On Thu, Feb 26, 2015 at 01:51:29AM +0100, Martin Pieuchot wrote:
> On 22/02/15(Sun) 00:54, Martin Pieuchot wrote:
> > On 20/02/15(Fri) 23:15, Stefan Sperling wrote:
> > > In the following configuration I can pretty easily trigger endless
> > > screenfulls of scrolling "ehci_idone: ex=%p is done!" messages,
> > > where %p is to a constant pointer value (same in each message).
> > >
> > > [ehci host]<--[usb extension cable (hub 1)]<--[usb keyboard (hub
> > > 2)]<--[usb mouse]
> > >
> > > So there's a USB extension cable (hub 1) that I plug a keyboard into.

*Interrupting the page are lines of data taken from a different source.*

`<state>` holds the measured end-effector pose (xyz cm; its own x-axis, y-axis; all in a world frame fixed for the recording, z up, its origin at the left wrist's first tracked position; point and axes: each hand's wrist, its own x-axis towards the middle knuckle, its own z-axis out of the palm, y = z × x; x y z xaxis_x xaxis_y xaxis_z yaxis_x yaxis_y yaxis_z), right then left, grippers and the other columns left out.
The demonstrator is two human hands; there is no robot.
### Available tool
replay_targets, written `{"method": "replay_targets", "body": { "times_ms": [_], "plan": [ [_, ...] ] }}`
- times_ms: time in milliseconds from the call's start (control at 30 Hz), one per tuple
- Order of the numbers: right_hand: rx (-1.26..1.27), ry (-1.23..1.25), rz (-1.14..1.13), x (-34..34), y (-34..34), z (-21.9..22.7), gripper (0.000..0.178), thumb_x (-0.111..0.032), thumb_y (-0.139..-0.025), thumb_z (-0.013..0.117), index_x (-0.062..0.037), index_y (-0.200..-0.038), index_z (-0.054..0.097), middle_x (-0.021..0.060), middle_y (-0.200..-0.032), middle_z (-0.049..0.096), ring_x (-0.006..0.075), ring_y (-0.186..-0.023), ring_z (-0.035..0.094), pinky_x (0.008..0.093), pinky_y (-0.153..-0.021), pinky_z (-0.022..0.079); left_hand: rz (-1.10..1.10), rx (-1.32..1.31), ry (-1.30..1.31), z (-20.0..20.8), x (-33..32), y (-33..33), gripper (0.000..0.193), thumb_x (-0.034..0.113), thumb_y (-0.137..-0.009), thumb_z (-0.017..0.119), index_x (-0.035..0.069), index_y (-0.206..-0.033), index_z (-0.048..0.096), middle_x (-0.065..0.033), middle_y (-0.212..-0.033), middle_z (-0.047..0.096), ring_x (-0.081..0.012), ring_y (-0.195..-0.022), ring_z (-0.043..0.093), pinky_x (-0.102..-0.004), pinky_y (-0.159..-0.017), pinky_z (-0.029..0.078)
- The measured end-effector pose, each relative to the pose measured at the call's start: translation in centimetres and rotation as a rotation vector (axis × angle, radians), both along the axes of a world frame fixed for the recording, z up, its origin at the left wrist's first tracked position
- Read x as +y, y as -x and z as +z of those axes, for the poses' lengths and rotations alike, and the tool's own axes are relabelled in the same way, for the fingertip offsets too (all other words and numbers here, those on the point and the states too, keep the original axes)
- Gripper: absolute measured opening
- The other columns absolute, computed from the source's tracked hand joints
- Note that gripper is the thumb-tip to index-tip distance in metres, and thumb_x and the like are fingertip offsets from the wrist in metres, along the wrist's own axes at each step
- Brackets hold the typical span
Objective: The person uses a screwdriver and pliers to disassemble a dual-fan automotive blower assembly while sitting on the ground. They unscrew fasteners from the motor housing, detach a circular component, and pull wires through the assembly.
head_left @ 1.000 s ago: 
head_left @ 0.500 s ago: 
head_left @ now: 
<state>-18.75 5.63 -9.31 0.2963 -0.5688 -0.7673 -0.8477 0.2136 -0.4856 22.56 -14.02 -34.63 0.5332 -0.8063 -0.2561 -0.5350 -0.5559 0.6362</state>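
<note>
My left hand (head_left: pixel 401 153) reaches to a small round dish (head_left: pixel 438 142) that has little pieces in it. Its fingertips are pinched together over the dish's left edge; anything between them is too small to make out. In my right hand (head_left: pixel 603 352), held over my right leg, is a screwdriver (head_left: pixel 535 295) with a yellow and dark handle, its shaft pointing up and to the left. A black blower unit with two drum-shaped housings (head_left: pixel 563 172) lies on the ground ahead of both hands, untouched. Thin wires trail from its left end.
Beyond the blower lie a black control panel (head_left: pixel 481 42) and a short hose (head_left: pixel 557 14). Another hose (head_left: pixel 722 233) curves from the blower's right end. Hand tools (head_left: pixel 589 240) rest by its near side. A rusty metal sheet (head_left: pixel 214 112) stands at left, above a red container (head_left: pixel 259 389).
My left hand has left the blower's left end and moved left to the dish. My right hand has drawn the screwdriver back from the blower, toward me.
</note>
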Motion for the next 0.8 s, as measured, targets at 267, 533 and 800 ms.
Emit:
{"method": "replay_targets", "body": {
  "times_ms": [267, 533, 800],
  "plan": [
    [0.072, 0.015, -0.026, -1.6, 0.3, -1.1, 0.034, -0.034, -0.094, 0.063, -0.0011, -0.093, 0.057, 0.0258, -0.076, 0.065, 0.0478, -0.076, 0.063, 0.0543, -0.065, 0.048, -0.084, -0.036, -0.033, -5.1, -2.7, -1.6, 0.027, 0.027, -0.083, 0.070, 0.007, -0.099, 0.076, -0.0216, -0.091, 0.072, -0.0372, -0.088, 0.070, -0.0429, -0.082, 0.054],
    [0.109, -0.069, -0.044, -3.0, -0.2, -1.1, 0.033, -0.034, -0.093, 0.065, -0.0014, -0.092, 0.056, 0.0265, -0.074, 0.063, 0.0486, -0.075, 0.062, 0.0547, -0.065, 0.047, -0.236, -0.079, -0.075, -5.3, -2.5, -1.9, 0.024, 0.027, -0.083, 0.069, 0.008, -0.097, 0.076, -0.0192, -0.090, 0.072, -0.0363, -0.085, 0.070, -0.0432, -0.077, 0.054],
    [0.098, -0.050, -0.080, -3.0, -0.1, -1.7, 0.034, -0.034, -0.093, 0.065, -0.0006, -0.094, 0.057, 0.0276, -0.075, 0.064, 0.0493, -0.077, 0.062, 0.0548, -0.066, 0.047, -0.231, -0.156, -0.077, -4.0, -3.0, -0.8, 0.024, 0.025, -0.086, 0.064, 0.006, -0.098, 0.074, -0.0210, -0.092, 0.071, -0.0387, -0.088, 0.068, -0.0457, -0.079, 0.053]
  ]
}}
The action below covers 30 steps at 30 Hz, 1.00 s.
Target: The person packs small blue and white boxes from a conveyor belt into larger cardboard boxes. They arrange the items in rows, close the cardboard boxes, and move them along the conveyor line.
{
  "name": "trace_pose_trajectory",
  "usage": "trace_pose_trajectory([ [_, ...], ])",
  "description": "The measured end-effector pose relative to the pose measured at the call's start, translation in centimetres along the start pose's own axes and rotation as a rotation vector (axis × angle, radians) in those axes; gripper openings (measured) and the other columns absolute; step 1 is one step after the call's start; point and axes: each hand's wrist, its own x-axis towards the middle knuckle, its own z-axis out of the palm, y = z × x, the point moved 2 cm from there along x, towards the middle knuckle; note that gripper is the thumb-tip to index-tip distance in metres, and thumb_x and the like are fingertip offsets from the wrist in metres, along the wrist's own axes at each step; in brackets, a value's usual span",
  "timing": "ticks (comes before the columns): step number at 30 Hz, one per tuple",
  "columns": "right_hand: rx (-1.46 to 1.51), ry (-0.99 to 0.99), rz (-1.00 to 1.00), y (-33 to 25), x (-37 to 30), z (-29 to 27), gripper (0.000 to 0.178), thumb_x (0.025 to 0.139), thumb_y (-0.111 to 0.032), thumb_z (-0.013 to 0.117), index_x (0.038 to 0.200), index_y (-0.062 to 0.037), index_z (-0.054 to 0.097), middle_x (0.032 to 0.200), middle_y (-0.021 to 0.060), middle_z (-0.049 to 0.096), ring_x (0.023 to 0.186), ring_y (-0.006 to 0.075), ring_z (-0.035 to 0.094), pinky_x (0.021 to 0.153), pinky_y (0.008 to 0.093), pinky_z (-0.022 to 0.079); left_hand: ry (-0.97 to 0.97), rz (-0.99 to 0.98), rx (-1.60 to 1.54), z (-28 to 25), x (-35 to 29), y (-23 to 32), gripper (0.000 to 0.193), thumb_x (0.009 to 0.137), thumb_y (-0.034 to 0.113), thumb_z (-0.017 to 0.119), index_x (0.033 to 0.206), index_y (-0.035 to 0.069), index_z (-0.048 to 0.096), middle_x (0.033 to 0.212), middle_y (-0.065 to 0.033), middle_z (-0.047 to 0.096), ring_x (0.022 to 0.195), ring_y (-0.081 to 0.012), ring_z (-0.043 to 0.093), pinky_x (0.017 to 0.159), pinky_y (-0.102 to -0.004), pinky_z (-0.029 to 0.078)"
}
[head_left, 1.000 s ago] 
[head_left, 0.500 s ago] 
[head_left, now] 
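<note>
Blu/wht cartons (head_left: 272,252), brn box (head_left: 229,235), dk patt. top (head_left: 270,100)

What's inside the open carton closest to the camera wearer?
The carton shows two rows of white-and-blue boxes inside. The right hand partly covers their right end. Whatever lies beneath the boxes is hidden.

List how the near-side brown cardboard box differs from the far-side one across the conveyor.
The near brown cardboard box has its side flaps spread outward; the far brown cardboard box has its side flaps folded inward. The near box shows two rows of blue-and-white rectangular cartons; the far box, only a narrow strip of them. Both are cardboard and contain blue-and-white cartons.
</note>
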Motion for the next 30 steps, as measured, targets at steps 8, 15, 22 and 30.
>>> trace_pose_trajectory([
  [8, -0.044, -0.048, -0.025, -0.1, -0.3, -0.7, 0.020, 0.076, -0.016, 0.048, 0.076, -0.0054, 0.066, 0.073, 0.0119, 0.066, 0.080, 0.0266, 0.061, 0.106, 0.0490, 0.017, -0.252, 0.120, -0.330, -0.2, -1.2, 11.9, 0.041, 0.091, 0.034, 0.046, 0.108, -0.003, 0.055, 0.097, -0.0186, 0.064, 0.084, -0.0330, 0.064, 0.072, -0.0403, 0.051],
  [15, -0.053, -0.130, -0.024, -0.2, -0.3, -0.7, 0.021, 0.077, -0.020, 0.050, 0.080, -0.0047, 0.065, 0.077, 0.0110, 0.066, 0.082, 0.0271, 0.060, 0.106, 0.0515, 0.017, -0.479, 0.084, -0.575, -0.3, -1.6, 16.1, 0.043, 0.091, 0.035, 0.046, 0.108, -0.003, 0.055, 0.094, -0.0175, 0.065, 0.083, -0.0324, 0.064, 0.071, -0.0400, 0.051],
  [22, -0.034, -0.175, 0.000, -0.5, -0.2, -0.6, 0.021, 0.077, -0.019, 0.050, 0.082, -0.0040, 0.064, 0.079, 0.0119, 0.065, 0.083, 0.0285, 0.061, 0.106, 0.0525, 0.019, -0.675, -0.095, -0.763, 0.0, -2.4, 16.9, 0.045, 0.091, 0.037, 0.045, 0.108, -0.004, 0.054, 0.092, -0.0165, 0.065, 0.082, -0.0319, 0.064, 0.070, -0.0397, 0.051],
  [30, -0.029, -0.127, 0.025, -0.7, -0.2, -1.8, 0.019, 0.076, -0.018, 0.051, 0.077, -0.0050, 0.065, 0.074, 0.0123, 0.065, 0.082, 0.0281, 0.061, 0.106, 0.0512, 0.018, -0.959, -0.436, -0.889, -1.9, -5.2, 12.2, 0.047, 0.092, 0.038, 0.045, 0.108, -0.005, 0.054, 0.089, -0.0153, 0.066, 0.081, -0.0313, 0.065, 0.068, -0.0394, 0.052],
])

> > > The keyboard in turn has a built-in hub that has a mouse plugged into it.
> > > The problem happens almost every time I pull the keyboard out of hub 1.
> > >
> > > I've also seen it happen without any intervention on my part (In fact
> > > I was in a different city and couldn't use the box until I got home
> > > several hours later and hit the reset switch... that's no fun)
> > >
> > > So if a transfer is cancelled (e.g. as a result of pulling the plug),
> > > then:
> > >
> > > - usbd_abort_pipe wants to abort a related transfer
> > > - ehci_abort_xfer schedules and waits for ehci_softintr, expecting
> > > the softintr routine to deal with the cancelled transfer:
> > >
> > > /*
> > > * Step 3: Make sure the soft interrupt routine has run. This
> > > * should remove any completed items off the queue.
> > > * The hardware has no reference to completed items (TDs).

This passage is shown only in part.